» **What is needed**: The word "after" occurs in some lines of the data. Return each such line.

** Opening Information shown block **

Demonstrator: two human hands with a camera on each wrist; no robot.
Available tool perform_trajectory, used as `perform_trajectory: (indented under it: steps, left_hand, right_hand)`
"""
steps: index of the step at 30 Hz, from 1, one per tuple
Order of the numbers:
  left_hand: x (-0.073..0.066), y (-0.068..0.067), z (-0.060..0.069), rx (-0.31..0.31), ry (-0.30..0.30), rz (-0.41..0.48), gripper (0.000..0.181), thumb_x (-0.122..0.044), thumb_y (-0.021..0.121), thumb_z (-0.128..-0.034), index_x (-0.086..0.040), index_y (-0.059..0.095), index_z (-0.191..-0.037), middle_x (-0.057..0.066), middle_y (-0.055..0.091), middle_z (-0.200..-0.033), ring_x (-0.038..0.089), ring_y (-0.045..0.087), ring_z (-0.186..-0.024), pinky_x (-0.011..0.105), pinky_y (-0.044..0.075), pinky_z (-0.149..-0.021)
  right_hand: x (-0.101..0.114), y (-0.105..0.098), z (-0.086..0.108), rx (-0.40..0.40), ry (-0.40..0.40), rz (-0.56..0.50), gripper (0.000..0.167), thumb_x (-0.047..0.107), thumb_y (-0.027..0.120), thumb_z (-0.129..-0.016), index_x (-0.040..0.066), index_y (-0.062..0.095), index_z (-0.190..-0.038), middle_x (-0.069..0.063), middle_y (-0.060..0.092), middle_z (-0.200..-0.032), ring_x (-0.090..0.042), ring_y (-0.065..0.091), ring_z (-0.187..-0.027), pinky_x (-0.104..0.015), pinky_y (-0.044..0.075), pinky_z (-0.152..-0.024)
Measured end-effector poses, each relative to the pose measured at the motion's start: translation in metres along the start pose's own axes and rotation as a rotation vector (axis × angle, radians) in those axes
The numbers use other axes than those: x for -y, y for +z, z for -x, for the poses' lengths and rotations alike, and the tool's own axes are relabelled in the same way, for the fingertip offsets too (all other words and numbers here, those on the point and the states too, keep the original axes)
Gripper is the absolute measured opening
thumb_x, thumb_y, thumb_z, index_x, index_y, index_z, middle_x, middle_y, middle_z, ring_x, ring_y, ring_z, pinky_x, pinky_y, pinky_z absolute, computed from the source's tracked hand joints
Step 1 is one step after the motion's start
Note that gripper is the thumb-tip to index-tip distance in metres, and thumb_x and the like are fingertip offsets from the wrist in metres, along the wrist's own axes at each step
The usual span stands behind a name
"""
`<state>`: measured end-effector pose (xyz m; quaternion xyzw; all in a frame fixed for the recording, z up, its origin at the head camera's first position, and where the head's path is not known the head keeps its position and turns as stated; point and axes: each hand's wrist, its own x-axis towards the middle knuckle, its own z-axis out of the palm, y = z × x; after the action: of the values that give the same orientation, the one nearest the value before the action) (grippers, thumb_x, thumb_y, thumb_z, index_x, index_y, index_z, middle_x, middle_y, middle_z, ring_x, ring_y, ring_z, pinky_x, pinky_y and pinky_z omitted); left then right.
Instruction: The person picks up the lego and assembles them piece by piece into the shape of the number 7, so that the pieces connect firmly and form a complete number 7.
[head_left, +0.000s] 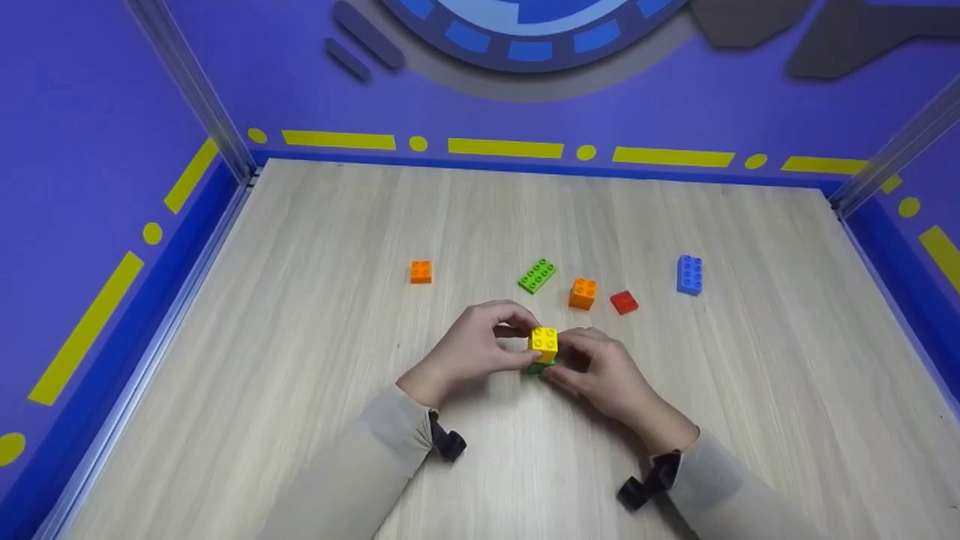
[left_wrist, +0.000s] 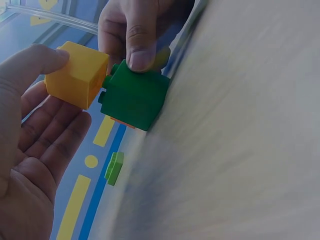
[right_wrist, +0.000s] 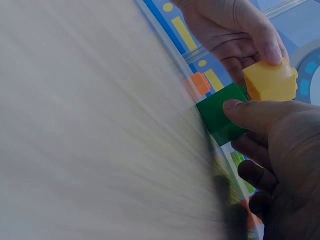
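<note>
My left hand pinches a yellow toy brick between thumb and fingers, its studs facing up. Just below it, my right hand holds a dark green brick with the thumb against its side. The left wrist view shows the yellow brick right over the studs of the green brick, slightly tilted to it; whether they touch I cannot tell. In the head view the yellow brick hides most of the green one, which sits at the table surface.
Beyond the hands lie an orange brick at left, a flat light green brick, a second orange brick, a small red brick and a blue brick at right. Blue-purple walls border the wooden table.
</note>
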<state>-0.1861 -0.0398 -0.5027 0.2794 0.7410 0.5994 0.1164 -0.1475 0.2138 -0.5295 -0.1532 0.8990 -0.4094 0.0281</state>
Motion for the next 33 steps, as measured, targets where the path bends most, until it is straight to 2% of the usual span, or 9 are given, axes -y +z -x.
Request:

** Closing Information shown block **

» **Answer for the task**:
Step 1 is one step after the motion's start
`<state>`: measured end-effector pose (xyz m; quaternion xyzw; all in a frame fixed for the recording, z up, its origin at the head camera's first position, and where the head's path is not known the head keeps its position and turns as stated; point and axes: each hand's wrist, its own x-axis towards the middle knuckle, its own z-axis out of the palm, y = z × x; after the action: of the values that give the same orientation, the one nearest the value before the action) (grippers, thumb_x, thumb_y, thumb_z, index_x, index_y, index_z, middle_x, middle_y, middle_z, ring_x, ring_y, ring_z, pinky_x, pinky_y and pinky_z omitted); left then right.

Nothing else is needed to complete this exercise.